WHAT THE TASK REQUIRES: Beginning with the first line, transcribe the entries below exactly through the line containing "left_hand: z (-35", inclusive.

Records from a dataset

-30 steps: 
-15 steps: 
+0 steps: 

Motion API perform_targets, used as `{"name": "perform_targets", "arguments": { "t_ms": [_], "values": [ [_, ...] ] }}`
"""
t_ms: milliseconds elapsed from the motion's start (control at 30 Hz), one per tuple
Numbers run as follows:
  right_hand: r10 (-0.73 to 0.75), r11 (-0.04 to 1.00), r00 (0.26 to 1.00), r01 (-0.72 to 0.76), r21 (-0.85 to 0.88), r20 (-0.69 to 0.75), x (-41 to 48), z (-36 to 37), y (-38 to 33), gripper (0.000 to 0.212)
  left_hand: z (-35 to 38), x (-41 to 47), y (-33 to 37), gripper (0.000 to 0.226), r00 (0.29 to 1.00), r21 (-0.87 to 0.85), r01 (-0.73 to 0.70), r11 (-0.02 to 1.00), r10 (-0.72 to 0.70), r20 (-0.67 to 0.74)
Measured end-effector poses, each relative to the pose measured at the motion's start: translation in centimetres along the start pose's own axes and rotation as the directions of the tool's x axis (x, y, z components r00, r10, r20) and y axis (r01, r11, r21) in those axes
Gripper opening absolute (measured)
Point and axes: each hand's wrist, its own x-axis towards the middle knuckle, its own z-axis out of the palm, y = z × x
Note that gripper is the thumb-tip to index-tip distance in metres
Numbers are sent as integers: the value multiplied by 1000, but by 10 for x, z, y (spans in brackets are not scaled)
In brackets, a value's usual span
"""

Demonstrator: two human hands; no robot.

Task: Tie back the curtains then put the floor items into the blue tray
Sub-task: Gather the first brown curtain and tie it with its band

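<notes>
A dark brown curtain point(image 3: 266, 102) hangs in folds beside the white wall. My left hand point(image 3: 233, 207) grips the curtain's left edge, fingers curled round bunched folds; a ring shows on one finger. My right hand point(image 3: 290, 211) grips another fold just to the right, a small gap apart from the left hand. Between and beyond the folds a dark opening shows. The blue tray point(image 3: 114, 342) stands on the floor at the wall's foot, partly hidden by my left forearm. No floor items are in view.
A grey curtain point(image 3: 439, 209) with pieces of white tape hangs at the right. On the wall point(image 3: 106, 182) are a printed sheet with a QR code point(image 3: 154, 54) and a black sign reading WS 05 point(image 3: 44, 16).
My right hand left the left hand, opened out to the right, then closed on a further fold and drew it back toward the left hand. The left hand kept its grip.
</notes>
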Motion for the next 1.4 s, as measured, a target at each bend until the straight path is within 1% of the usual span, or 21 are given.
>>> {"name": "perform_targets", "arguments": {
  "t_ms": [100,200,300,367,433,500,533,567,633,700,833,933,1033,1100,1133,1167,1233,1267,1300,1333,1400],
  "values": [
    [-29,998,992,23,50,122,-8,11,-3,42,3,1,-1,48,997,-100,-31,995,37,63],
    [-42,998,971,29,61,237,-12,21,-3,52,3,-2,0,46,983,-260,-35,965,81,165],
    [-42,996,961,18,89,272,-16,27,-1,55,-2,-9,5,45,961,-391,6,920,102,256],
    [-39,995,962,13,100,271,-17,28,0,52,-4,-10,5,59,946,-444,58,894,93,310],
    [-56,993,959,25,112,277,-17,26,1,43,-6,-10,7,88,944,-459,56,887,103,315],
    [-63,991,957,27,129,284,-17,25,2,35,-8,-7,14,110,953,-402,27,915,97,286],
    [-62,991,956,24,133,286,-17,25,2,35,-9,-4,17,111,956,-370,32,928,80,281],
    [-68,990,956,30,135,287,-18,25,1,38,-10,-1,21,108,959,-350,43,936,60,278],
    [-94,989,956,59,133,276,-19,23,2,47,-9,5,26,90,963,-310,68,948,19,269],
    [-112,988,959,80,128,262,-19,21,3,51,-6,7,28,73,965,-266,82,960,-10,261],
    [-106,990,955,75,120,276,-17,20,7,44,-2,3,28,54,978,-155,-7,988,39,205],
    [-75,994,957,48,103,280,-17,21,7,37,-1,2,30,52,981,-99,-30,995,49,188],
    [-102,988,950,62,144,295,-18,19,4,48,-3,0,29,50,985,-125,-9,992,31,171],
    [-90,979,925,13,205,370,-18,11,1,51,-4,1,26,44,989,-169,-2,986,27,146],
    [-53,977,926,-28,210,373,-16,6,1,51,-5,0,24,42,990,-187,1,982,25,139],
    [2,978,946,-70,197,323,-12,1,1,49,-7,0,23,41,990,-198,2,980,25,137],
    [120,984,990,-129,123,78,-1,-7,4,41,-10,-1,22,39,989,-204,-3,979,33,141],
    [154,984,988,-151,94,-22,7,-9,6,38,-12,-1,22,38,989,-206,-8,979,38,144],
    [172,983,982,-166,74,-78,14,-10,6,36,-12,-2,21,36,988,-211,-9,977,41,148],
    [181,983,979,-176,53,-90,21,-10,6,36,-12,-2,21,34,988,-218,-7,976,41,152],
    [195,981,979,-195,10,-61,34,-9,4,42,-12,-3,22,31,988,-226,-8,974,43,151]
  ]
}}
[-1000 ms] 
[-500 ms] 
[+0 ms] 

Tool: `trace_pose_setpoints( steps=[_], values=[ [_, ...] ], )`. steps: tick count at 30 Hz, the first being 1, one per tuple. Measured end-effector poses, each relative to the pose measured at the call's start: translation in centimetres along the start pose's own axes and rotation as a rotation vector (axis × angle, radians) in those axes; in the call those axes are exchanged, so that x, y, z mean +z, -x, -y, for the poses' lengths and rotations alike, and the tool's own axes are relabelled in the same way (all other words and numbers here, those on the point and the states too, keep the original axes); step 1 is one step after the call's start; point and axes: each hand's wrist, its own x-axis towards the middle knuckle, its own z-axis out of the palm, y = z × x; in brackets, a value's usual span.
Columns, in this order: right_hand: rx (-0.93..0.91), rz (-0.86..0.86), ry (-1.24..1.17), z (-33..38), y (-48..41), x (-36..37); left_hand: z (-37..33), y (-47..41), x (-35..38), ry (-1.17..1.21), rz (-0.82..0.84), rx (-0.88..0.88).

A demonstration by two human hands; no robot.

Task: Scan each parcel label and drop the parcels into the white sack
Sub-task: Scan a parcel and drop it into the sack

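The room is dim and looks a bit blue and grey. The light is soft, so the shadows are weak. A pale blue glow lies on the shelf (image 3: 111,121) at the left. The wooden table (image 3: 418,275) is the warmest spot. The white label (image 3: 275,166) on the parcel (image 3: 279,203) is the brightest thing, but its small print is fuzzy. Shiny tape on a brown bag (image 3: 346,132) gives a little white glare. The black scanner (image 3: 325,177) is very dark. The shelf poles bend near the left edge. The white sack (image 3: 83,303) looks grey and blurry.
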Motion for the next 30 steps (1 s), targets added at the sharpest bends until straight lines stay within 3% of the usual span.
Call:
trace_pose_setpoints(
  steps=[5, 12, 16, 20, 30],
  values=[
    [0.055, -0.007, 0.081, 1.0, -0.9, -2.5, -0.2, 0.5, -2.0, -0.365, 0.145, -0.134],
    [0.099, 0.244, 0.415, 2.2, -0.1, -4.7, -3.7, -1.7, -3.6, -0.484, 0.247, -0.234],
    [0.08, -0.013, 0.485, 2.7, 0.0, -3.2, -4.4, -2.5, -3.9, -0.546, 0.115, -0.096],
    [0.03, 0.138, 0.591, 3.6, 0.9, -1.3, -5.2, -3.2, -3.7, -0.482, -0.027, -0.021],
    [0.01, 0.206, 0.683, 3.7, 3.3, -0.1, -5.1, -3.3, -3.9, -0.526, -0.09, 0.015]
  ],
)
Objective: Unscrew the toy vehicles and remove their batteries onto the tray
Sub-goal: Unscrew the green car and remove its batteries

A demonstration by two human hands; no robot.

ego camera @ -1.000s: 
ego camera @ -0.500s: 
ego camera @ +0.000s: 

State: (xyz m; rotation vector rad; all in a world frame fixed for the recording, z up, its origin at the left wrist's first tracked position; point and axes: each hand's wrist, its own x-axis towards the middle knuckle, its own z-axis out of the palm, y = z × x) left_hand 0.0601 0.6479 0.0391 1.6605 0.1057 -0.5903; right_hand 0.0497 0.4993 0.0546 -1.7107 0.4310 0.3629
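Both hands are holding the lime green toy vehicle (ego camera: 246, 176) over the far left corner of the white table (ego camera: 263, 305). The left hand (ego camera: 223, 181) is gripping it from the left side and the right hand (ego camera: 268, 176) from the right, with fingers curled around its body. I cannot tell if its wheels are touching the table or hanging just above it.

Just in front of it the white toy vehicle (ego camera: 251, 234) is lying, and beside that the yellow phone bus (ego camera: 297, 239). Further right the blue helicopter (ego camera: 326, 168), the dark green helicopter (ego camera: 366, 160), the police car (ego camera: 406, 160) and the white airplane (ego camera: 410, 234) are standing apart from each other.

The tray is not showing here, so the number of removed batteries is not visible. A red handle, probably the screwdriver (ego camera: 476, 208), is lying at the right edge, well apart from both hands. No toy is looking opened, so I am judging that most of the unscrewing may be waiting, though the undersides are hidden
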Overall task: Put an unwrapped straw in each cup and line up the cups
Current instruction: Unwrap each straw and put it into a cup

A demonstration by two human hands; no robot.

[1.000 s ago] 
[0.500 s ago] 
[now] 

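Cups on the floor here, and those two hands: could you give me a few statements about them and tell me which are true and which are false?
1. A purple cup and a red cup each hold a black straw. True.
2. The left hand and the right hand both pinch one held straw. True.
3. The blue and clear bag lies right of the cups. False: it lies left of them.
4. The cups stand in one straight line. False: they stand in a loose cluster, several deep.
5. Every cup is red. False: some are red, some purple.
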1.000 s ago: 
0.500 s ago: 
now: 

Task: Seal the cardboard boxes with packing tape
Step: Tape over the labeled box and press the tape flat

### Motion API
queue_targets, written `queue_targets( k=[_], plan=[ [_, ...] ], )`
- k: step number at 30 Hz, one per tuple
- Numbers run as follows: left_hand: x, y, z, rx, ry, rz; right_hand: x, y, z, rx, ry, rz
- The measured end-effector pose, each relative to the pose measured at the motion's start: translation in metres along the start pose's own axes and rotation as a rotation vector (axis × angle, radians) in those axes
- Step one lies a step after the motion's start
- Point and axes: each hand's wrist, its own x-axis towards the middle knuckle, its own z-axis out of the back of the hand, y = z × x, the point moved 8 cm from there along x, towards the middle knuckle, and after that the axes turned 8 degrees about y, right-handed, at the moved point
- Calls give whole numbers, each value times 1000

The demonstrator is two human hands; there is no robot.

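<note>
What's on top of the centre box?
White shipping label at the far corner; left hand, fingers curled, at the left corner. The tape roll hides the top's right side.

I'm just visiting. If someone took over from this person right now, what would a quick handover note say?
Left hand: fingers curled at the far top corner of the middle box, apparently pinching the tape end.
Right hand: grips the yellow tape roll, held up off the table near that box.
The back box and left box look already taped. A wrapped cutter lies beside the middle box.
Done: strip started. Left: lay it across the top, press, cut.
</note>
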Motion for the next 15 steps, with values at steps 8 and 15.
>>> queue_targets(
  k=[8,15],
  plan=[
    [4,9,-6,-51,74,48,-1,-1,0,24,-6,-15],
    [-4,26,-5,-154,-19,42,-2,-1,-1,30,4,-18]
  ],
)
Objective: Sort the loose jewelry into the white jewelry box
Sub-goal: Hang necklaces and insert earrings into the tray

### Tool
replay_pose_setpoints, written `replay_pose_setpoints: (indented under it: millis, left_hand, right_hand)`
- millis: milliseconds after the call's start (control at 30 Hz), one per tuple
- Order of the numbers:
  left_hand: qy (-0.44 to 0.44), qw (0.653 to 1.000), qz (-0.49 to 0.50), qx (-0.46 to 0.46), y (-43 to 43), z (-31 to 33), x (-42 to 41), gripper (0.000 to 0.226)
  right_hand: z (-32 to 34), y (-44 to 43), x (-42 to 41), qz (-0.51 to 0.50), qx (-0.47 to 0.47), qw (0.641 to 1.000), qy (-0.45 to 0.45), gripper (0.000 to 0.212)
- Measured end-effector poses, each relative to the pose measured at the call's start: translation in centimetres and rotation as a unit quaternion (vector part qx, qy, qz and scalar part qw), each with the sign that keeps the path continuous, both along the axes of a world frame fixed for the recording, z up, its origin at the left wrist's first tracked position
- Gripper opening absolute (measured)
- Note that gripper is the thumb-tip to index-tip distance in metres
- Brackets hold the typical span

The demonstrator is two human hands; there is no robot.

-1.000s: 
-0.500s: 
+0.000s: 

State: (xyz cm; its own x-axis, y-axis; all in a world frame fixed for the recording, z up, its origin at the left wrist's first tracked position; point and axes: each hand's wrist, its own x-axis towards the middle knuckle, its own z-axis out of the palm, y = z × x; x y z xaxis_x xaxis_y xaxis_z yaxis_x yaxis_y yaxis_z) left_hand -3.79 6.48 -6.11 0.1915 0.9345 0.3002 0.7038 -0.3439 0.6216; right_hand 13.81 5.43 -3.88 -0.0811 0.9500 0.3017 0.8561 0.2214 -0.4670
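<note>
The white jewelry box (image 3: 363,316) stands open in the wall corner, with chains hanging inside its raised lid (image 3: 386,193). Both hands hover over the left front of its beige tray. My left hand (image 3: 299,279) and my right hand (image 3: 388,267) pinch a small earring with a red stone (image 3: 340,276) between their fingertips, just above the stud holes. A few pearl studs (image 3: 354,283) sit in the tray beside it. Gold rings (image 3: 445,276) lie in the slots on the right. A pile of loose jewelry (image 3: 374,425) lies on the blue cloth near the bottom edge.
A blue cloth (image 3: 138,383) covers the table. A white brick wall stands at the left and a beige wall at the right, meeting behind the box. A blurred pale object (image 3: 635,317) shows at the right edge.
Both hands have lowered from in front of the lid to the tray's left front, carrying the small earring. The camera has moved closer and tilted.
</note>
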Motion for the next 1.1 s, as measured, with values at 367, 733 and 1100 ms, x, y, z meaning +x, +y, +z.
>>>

REPLY:
-30 steps: 
-15 steps: 
+0 steps: 

Motion API perform_targets, used as `{"name": "perform_targets", "arguments": { "t_ms": [_], "values": [ [_, ...] ] }}`
"""
t_ms: milliseconds elapsed from the motion's start (control at 30 Hz), one per tuple
Numbers run as follows:
  right_hand: r10 (-0.73 to 0.75), r11 (-0.04 to 1.00), r00 (0.26 to 1.00), r01 (-0.72 to 0.76), r21 (-0.85 to 0.88), r20 (-0.69 to 0.75), x (-41 to 48), z (-36 to 37), y (-38 to 33), gripper (0.000 to 0.212)
  left_hand: z (-35 to 38), x (-41 to 47), y (-33 to 37), gripper (0.000 to 0.226), r00 (0.29 to 1.00), r21 (-0.87 to 0.85), r01 (-0.73 to 0.70), r11 (-0.02 to 1.00), r10 (-0.72 to 0.70), r20 (-0.67 to 0.74)

No additional output is required.